**WHAT TO WORK ON**:
For the string "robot", find every matching line in the records and copy it.

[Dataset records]
= Beginning of Section =

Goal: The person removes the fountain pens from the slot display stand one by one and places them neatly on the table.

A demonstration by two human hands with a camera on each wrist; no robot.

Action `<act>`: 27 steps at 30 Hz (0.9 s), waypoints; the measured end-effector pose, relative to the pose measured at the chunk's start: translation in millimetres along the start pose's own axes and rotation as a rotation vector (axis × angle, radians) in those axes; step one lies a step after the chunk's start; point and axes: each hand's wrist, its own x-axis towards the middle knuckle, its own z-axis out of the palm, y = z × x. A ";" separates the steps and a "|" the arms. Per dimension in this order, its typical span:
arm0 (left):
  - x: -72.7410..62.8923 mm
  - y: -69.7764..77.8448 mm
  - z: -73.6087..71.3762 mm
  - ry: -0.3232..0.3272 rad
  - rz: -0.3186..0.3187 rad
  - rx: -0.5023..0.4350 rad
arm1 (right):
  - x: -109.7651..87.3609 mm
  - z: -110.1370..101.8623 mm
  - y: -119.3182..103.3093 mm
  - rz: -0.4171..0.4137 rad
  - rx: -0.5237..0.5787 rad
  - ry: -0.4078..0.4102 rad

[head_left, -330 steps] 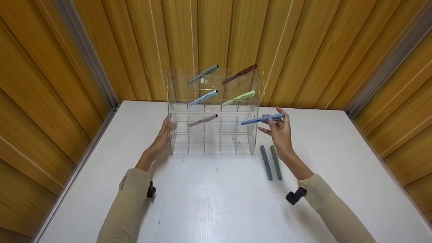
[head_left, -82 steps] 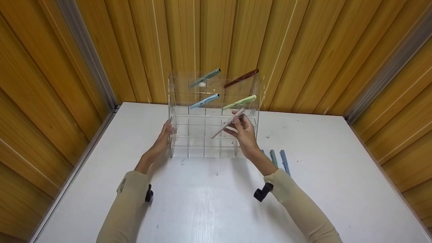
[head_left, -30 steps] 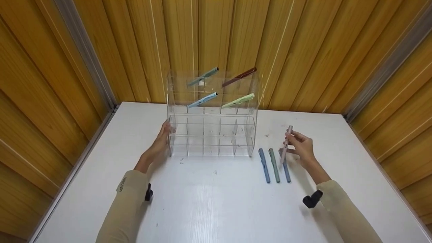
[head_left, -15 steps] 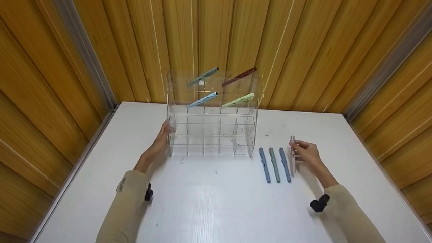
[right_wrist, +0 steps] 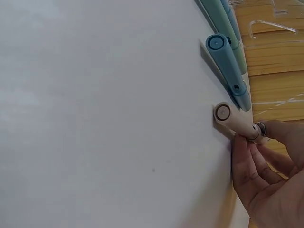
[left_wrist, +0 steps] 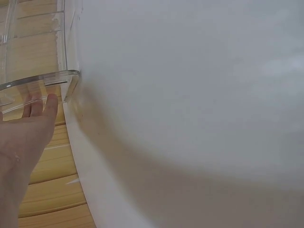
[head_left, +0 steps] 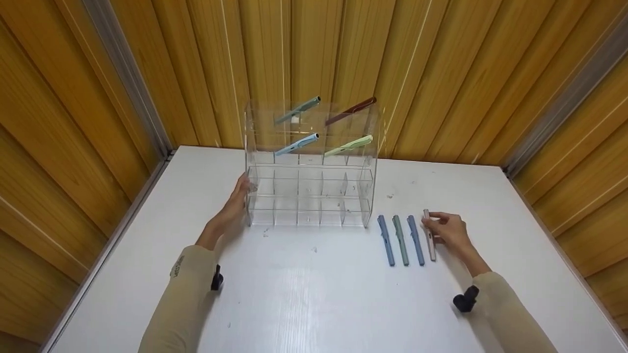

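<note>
- The left sleeve (head_left: 182, 299), with a black device (head_left: 217, 278) at its inner side, comes in over the near edge of the worktop (head_left: 294, 304).
- The left hand (head_left: 233, 205) has its fingers extended, their tips against the left side of the clear rack (head_left: 310, 211).
- The rack stands upright near the worktop's far edge, a little left of its middle.
- On the rack's left half, the teal pen (head_left: 298, 110) rests on the top tier and the pale pen (head_left: 297, 145) on the tier below (both slant, right ends higher).
- Towards the rack's right edge, the red pen (head_left: 351, 112) rests on the top tier, with the lime pen (head_left: 349, 146) below it, at a like slant.
- Past the rack's front right corner, the first blue pen (head_left: 386, 240), green pen (head_left: 400, 240) and second blue pen (head_left: 415, 240) lie side by side on the worktop, slightly apart.
- Just right of them, well in from the worktop's right edge, is the pink pen (head_left: 431, 247), roughly parallel.
- The right hand (head_left: 452, 230) is nearly closed, pinching the pink pen near its far end between thumb and fingers.
</note>
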 end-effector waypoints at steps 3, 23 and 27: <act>1.3 0.8 -0.5 0.000 0.008 0.006 | -1.4 0.8 -0.8 -0.024 -0.074 0.021; 3.3 0.6 0.7 0.013 -0.010 0.007 | -7.9 6.9 -0.9 -0.099 -0.226 0.085; 2.9 0.7 1.1 0.016 -0.007 0.021 | -8.8 7.9 -0.8 -0.103 -0.250 0.087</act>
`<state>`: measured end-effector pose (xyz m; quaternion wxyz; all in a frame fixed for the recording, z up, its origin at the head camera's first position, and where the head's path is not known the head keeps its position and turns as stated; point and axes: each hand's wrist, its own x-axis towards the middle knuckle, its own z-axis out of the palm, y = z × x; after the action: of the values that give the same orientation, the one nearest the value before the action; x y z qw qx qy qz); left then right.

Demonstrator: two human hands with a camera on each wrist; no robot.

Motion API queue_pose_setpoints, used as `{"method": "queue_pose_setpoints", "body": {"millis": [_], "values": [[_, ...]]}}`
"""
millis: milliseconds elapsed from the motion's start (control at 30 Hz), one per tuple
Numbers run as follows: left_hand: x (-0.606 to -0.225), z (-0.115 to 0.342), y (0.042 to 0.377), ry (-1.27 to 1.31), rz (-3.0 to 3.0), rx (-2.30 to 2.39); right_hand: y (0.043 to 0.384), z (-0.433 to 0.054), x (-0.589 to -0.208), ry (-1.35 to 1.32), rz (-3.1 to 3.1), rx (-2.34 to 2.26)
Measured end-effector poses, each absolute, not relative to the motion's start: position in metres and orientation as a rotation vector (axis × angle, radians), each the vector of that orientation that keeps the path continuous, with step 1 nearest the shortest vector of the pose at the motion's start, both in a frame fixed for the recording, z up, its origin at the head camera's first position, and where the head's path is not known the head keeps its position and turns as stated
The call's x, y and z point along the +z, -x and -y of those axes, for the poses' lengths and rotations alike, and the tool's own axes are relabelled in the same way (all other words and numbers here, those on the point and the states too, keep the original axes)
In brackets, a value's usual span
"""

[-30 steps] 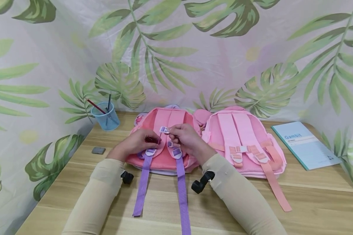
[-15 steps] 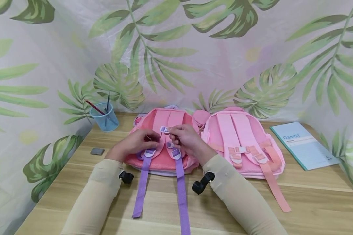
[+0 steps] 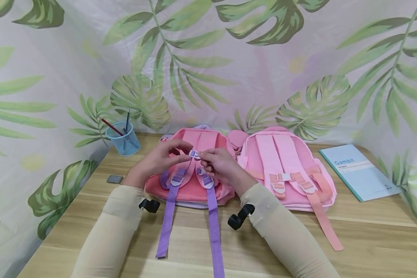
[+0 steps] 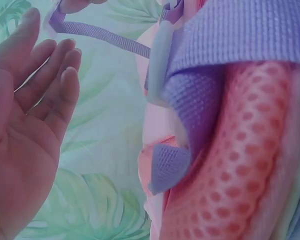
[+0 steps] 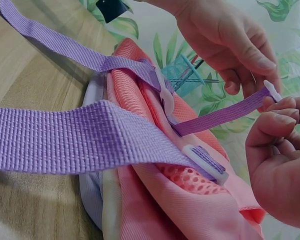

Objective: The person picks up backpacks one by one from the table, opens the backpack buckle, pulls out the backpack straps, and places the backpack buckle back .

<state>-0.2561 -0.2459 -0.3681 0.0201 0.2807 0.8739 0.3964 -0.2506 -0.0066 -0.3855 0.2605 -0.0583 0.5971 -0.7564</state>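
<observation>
A coral-pink backpack (image 3: pixel 191 194) lies with its shoulder straps up, two purple webbing tails (image 3: pixel 166 233) hanging toward me over the table. Above it my right hand (image 3: pixel 220 165) pinches a small white chest-strap buckle (image 3: pixel 194 154) between thumb and fingertips. From that buckle, in the right wrist view, a narrow purple strap (image 5: pixel 222 118) runs taut to a shoulder strap. My left hand (image 3: pixel 158 161) has thumb and forefinger spread, their tips right at the buckle's left side. The left wrist view shows the left hand (image 4: pixel 27 135) with loosely extended fingers. White adjuster buckles (image 3: pixel 177 180) sit on the shoulder straps.
A lighter pink backpack (image 3: pixel 292 146) with orange webbing lies to the right, touching the first bag's side. Farther right is a blue-white notebook (image 3: pixel 361 170). At the back left stands a blue mesh pen cup (image 3: pixel 123 141); a small grey block (image 3: pixel 114 179) lies nearer.
My left hand has risen from beside the left shoulder strap up to the white buckle, its thumb and forefinger spreading. The right hand keeps its pinch on the buckle, nearly still.
</observation>
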Motion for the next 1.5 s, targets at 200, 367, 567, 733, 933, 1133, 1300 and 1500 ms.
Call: {"method": "queue_pose_setpoints", "body": {"millis": [200, 367, 567, 733, 933, 1133, 1300, 1500], "values": [[-0.369, 0.242, 0.254, -0.917, -2.709, 1.215, 0.25, 0.007, -0.386, 0.15, -1.629, -2.043], [-0.371, 0.242, 0.253, -0.922, -2.727, 1.242, 0.249, 0.006, -0.388, 0.138, -1.577, -2.062], [-0.374, 0.245, 0.253, -0.89, -2.733, 1.313, 0.249, 0.003, -0.391, 0.108, -1.526, -2.093], [-0.376, 0.249, 0.253, -0.873, -2.717, 1.354, 0.247, 0.002, -0.393, 0.127, -1.567, -2.041], [-0.378, 0.25, 0.252, -0.87, -2.712, 1.369, 0.246, 0.005, -0.392, 0.106, -1.577, -2.031], [-0.378, 0.248, 0.252, -0.871, -2.7, 1.368, 0.247, 0.008, -0.393, 0.117, -1.582, -2.039], [-0.379, 0.247, 0.252, -0.877, -2.691, 1.379, 0.246, 0.012, -0.393, 0.129, -1.566, -2.053], [-0.379, 0.246, 0.252, -0.881, -2.692, 1.381, 0.244, 0.011, -0.393, 0.168, -1.54, -2.048]]}}
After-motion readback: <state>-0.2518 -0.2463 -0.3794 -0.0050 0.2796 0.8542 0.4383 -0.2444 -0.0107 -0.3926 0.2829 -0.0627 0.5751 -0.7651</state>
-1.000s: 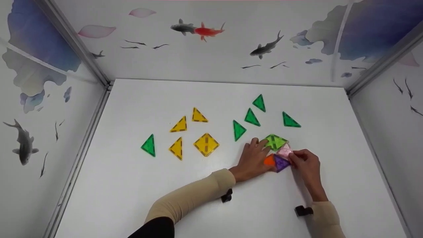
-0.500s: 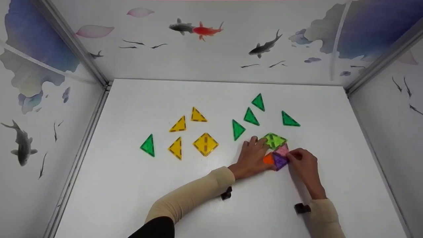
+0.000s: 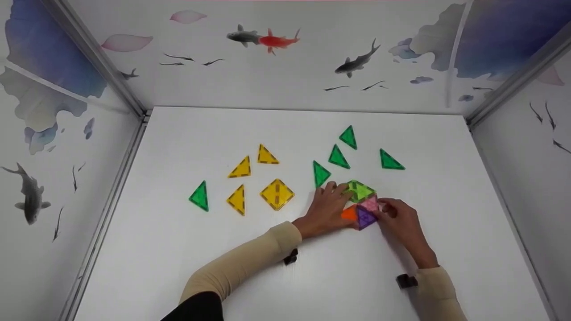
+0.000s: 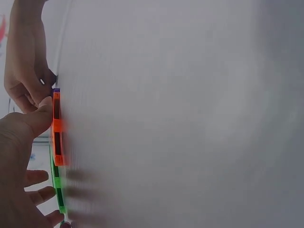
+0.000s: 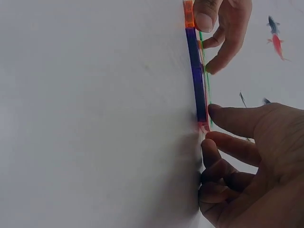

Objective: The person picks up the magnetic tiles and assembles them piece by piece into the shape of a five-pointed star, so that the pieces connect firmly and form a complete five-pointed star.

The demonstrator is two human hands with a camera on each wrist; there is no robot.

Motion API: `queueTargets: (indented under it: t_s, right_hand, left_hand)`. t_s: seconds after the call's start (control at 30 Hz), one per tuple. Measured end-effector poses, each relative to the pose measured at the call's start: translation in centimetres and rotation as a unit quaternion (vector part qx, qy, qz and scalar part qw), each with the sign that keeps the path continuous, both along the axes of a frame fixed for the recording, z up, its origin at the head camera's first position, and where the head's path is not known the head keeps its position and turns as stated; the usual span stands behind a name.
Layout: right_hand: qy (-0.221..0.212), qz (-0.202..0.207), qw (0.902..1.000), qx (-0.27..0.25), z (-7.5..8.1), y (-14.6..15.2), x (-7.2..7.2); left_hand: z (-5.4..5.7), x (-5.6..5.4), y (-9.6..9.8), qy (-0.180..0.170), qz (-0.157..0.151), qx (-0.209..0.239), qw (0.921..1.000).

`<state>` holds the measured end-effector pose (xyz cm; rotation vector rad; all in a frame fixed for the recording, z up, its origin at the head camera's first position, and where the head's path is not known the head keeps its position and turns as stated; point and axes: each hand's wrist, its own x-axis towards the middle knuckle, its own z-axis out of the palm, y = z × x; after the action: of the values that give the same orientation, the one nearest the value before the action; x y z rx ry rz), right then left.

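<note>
Joined translucent magnetic tiles lie between my two hands in the head view. Lime green triangles (image 3: 362,191) form the far part, with a pink triangle (image 3: 369,204), a purple triangle (image 3: 366,217) and an orange triangle (image 3: 349,214) nearer. My left hand (image 3: 328,209) spreads over the left side, thumb on the orange tile (image 4: 57,128) and fingertips at the lime green ones. From the right, my right hand (image 3: 403,225) holds thumb and index finger at the pink tile's outer edge, beside the purple corner. In the right wrist view its other fingers curl against the table.
Several dark green triangles (image 3: 339,157) lie behind the hands, and another green triangle (image 3: 200,196) sits far left. Loose yellow triangles (image 3: 241,167) lie left of centre near a yellow square (image 3: 277,195) of two triangles. White printed walls (image 3: 285,71) bound the white table (image 3: 250,267).
The joined tiles have slid to the left, and my left hand has moved left with them. My right hand has followed, its fingertips staying at the pink and purple edge.
</note>
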<state>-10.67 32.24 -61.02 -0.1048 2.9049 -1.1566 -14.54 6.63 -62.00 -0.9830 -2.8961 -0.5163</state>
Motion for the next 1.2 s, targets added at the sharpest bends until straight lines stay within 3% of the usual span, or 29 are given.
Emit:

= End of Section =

**SOLUTION FOR THIS EXERCISE**:
A demonstration by two human hands with a camera on each wrist; no robot.
Demonstrator: two human hands with a camera on each wrist; no robot.
The demonstrator is two human hands with a camera on each wrist; there is no robot.

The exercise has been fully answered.